Hydroxylation of estrogens at C(2) or C(4) effects differentially their binding affinity to and dissociation rate from the estrogen receptor. The X-ray crystal structure of 4-hydroxyestradiol (4-OH-E 2) is reported here and compared with that of 2-hydroxyestradiol (2-OH-E 2), the 2- and 4-hydroxylated derivatives of estrone (E 1) and with that of the parent estrogens, E 1 and E 2. The overall molecular shape and hydrogen bonding patterns of each were examined for their possible relevance to their binding to the estrogen receptor and their biological activity.

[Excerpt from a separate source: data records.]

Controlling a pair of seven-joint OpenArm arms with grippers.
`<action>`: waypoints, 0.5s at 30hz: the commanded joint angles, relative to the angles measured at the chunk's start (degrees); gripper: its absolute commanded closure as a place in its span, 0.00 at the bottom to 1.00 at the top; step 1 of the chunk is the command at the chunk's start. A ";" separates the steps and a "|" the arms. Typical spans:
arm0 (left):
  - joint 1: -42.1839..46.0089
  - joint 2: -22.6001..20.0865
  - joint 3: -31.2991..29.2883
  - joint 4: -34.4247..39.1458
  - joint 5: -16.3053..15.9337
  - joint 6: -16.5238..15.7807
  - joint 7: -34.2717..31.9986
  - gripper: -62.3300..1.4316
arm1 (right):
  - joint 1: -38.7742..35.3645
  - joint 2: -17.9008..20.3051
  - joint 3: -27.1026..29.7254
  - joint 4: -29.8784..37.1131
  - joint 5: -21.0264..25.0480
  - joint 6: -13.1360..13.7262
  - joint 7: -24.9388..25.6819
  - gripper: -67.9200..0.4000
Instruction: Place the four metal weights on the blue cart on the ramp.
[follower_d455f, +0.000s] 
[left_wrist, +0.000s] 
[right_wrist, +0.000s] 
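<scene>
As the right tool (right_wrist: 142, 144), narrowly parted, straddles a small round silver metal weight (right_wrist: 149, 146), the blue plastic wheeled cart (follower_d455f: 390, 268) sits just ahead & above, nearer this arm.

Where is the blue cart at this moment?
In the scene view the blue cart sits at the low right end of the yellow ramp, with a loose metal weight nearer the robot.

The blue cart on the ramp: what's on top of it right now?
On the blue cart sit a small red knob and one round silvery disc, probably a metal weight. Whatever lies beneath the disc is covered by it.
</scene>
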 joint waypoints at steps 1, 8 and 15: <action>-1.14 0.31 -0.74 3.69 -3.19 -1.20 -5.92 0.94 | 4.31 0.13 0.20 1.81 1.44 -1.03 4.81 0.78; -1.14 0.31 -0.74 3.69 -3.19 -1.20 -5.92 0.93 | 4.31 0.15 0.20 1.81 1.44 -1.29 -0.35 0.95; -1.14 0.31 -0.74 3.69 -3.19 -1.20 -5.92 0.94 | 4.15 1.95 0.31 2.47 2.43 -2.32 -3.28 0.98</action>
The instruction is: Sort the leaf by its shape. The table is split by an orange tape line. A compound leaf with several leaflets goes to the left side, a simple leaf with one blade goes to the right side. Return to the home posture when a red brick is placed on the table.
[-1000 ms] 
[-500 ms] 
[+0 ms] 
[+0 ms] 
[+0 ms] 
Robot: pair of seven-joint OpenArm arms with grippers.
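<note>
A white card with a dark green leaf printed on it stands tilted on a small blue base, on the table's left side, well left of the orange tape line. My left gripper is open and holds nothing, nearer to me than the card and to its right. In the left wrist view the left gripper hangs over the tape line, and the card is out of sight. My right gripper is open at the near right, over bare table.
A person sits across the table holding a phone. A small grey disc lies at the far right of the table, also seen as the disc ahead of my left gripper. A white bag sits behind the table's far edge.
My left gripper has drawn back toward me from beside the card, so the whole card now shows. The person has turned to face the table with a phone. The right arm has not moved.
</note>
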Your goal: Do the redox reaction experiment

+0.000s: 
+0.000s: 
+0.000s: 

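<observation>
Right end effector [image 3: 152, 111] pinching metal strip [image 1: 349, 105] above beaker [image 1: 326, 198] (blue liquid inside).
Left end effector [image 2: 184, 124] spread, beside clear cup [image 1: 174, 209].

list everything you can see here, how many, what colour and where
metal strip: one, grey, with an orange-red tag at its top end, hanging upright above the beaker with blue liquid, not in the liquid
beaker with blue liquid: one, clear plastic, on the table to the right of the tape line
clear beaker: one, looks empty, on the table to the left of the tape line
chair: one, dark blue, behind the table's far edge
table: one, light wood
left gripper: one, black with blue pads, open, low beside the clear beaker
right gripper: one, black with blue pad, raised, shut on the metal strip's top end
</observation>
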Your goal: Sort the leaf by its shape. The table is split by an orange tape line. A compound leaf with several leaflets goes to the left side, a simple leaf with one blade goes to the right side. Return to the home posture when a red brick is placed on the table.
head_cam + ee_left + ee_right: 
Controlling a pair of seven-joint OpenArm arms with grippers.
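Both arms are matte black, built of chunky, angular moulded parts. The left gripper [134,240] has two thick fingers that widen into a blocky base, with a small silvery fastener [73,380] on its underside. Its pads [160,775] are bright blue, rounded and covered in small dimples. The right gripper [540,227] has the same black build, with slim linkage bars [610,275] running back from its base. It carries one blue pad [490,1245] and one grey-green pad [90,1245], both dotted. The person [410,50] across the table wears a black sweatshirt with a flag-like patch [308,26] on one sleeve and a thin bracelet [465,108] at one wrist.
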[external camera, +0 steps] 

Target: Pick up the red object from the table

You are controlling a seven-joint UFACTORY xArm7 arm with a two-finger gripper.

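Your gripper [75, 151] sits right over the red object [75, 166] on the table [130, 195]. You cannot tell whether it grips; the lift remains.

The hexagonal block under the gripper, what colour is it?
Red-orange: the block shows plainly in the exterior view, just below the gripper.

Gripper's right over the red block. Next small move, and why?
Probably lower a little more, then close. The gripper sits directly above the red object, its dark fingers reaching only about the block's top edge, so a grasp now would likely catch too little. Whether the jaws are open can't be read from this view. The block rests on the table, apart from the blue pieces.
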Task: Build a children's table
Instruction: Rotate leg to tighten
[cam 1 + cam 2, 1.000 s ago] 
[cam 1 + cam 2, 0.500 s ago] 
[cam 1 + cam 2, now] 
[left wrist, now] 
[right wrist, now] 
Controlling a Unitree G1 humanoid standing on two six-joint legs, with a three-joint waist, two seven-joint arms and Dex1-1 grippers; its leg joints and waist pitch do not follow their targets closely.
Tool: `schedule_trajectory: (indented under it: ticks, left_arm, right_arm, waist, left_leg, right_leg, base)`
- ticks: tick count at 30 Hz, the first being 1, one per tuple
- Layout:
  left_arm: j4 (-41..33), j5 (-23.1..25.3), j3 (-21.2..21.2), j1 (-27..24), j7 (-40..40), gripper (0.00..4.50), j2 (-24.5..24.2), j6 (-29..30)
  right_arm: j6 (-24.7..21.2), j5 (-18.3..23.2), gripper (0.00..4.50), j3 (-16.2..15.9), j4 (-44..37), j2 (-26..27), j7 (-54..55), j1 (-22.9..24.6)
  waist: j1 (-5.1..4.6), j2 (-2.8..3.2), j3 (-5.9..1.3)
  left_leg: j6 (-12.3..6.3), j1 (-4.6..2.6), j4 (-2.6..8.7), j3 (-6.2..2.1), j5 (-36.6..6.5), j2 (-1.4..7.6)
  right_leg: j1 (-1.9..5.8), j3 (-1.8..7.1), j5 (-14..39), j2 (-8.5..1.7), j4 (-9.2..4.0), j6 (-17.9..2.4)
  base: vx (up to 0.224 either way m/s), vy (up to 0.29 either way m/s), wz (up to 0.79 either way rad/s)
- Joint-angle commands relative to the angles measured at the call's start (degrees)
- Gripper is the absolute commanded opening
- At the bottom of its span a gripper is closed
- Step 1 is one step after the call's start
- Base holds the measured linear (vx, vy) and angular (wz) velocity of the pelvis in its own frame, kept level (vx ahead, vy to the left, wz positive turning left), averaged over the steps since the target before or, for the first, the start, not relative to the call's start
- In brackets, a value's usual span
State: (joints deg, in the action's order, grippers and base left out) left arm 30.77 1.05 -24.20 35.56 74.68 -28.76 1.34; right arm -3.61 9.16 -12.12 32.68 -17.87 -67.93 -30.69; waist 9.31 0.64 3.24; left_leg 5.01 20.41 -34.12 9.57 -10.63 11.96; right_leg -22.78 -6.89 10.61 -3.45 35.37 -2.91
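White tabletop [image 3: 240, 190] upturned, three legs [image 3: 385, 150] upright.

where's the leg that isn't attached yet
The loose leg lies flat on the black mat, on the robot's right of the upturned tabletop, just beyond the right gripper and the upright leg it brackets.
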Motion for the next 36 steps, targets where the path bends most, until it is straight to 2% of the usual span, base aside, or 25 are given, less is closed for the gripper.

A shift in the B-ring conformation away from the symmetrical 7α,8β -half-chair form toward the 8β-sofa form is induced by both 2- and 4-hydroxy substitution. This shift appears to be larger in the case of E 2 than E 1 derivatives and to be correlated with an observed change in the hydrogen bonding potential of the C(3) hydroxyl. In 4-OH-E 2, as in E 2 and 4-OH-E 1, the C(3) hydroxyl functions both as a hydrogen bond donor and acceptor. In contrast in 2-OH-E 2 the hydroxyl functions only as a donor. The markedly reduced affinity of 2-hydroxylated estrogens for the estrogen receptor could be due to a combination of steric interactions, competition between O(2) and O(3) for hydrogen bonds for a common site on the receptor, and to general interference with hydrogen bond formation of O(3). The C(4) hydroxyl participates in the formation of a chain of hydrogen bonds in the solid state that is similar to a chain seen in single crystals of E 2. The presence of a similar chain of hydrogen bonds involving O(3) in the receptor site could account for the decreased dissociation rate of the 4-OH-E 2 receptor complex.